Thought i'd throw this out there. Would like to do this down the road.
How difficult is it to give a live steam loco a bell sound? I bet it's possible if you throw enough $$$ at it.
Please fill me in on the options to do this. I know nothing about sound and DCC and such.

Thx.
Marty


----------



## BigRedOne (Dec 13, 2012)

Mixing electronics and steam isn't really a great idea (though R/C with steam is somewhat popular); you'd also have to find space to mount a speaker. Probably the easiest solution is to install everything in a boxcar behind the engine.

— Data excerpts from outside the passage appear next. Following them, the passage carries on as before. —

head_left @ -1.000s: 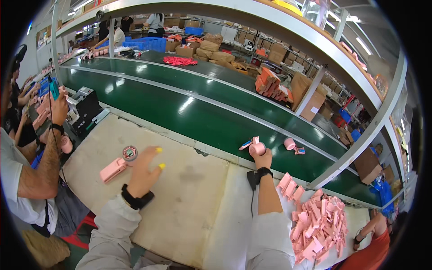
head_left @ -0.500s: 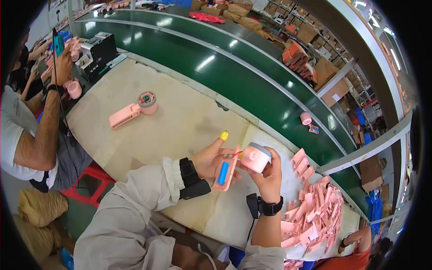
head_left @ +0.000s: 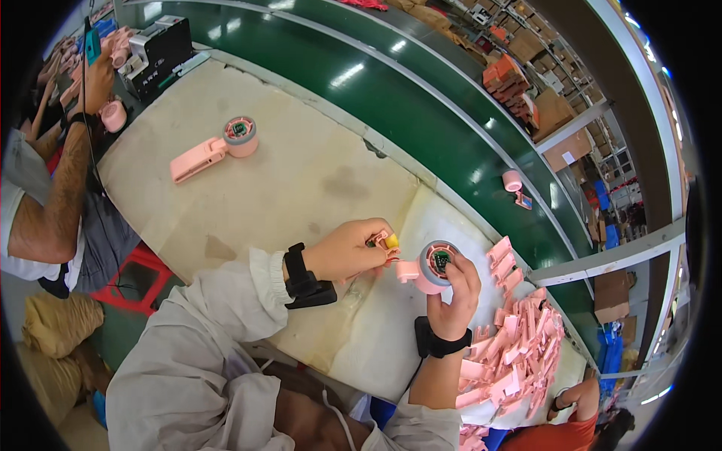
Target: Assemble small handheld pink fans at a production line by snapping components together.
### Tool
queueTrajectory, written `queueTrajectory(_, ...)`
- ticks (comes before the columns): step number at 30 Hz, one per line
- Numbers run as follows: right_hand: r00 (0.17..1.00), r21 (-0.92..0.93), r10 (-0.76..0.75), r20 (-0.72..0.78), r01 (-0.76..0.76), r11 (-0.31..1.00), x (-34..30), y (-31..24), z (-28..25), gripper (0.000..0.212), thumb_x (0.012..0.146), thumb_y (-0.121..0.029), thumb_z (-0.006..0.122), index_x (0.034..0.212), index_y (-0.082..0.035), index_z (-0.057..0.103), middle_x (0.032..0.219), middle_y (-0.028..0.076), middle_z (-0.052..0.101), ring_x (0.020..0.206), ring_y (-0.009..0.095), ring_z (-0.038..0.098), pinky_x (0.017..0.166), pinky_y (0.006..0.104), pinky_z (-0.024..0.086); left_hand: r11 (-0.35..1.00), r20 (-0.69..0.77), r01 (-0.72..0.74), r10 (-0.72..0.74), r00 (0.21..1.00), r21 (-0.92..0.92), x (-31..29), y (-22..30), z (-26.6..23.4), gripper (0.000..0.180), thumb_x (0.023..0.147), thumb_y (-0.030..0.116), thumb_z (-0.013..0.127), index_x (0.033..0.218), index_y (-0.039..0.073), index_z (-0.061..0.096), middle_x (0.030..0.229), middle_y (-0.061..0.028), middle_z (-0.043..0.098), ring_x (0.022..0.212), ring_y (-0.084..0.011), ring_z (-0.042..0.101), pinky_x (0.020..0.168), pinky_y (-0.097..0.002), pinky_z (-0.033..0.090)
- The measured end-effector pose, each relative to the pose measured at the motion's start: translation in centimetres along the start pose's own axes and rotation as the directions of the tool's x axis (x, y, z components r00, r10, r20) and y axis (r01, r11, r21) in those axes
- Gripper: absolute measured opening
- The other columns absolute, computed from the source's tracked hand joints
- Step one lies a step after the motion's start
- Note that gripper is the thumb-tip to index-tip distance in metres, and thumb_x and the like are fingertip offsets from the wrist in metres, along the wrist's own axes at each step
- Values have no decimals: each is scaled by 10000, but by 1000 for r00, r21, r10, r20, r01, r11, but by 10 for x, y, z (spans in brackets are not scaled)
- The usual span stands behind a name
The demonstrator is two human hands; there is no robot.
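Since a moment ago the right hand [head_left: 451, 289] now grips the pink fan [head_left: 430, 267] alone, while the left hand [head_left: 350, 249] pinches a small part [head_left: 382, 240] beside it.

fan head [head_left: 435, 267]: smooth pink plastic, slight sheen
pink handles [head_left: 519, 346]: same matt pink plastic, heaped
table [head_left: 301, 180]: dull beige covering, stained and scuffed
belt [head_left: 421, 98]: glossy green, reflecting the lamps
sleeve [head_left: 203, 353]: pale woven cloth, matt, creased
wristbands [head_left: 301, 274]: black, matt, rubbery
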State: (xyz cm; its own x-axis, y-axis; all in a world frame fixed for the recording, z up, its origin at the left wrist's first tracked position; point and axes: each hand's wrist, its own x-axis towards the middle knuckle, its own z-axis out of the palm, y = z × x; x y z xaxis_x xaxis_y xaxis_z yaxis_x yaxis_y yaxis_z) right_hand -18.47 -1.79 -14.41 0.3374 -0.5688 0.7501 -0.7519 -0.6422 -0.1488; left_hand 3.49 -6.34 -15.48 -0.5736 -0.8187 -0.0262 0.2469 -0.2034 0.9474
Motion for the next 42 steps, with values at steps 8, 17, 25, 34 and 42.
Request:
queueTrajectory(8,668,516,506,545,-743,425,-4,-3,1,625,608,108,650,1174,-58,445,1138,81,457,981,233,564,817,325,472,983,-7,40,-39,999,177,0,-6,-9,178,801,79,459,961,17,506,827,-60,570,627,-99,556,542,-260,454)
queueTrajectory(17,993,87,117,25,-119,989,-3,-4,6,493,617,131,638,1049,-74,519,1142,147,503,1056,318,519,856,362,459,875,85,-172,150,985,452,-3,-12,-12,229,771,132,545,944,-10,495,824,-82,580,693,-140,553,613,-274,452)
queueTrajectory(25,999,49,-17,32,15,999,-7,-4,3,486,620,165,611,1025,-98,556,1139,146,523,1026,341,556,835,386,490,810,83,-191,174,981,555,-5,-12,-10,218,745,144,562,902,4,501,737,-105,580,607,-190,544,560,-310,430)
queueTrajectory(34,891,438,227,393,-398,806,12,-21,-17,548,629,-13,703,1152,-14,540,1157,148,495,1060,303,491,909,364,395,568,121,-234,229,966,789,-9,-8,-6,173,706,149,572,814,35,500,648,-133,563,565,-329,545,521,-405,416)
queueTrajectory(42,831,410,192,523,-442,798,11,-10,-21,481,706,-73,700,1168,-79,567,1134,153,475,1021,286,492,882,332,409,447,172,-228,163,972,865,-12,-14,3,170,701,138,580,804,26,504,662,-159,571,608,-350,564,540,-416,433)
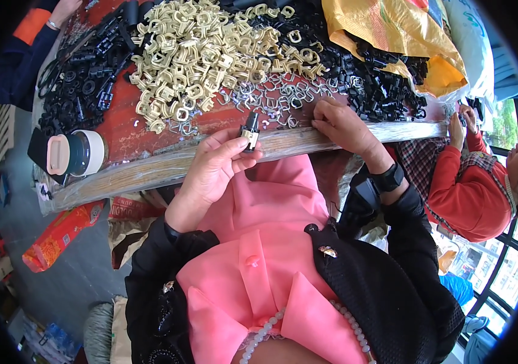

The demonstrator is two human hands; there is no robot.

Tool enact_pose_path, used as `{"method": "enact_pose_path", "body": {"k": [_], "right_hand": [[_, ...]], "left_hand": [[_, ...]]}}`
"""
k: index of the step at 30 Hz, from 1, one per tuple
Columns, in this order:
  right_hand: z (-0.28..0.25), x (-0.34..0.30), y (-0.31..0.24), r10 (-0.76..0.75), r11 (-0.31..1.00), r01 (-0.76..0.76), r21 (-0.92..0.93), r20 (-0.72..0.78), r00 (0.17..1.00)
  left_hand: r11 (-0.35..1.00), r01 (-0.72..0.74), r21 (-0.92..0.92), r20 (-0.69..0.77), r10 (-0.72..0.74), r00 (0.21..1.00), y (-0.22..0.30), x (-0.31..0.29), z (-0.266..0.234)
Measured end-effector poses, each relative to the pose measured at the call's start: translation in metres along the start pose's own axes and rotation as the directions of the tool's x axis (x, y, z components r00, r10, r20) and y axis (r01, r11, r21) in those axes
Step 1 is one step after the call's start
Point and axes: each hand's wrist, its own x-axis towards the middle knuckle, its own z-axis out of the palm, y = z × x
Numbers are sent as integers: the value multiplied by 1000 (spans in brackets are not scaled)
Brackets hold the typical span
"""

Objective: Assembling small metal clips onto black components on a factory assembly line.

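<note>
My left hand point(213, 167) is closed in a pinch above the table's near edge. Between its thumb and fingers stands a small black and cream plastic part point(250, 131), its black end upward. Farther right, my right hand point(345, 126) rests by the wooden edge, fingers curled together. Whatever those fingers hold, if anything, is hidden. Just beyond the hands lie bent silvery wire clips point(283, 96). Behind them rises a big heap of cream plastic pieces point(201, 51), and black plastic parts point(383, 91) are piled to the right of my right hand.
More black parts point(83, 85) cover the table's left side, with a lidded cup point(80, 153) near the left corner. A yellow woven sack point(392, 30) lies at the far right. One co-worker in red sleeves point(468, 194) sits at right; another's arm point(25, 45) reaches in at far left.
</note>
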Motion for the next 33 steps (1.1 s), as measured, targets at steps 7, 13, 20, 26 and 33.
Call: {"method": "enact_pose_path", "body": {"k": [7,13,20,26,33], "right_hand": [[7,4,1,-84,985,66,-161,-110,990],[4,9,3,-48,960,12,-280,-123,991],[10,10,-31,167,720,-134,681,17,986],[37,22,-87,47,339,11,941,-29,999],[46,20,-84,-162,898,280,340,-336,928]], "left_hand": [[1000,-10,24,0,10,1000,-1,-1,0],[999,-18,34,-4,18,1000,-1,-3,-2],[999,-39,24,-47,40,998,-4,-2,3],[999,-41,-21,-36,40,999,-3,-1,3],[998,-39,-49,-46,37,998,-7,1,-3]]}}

You'd also need to decide how to trigger the sound effects; could be track magnets, or R/C. If you went R/C, then you could control the regulator too.


----------



## David Leech (Dec 9, 2008)

There was a thread here many years ago that showed a working bell with sound.
Here is the link to the youtube video of it:
http://tinyurl.com/cpk7sbo
All the best,
David Leech, Delta, Canada


----------



## David Leech (Dec 9, 2008)

I'll try this way instead to see if it works!




Cheers,
David Leech, Delta, Canada


----------



## Gary Woolard (Jan 2, 2008)

A long time ago, back when they ran live steam in front of the Queen Mary show, and I was too much of a newbie to appreciate it, somebody went after a 'keepin' it real' solution by actually putting a small, but nicely melodious, bell inside a following box car! Servo controlled, I believe. Took a while of listening to figure out that the bell was inside a 'sound car', so to speak 

I suppose you could synch the boxcar servo to the one controlling the cosmetic bell on the K-28 video above. It would really create some great double-takes.


----------



## Skeeterweazel (Feb 11, 2014)

Thx guys. Vid mentions "sound card". What is that exactly?


----------



## Garratt (Sep 15, 2012)

A circuit board with a digitally sampled sound. There are various ones available and not very expensive.

Andrew


----------



## Skeeterweazel (Feb 11, 2014)

This looks like a neat idea. Can have 4 different sounds. Think it is under $20. Have to come up w/ your own sounds though.
http://trainelectronics.com/USB_Sound_4/index.htm
https://www.sounddogs.com/previews/2701/mp3/453719_SOUNDDOGS__be.mp3


----------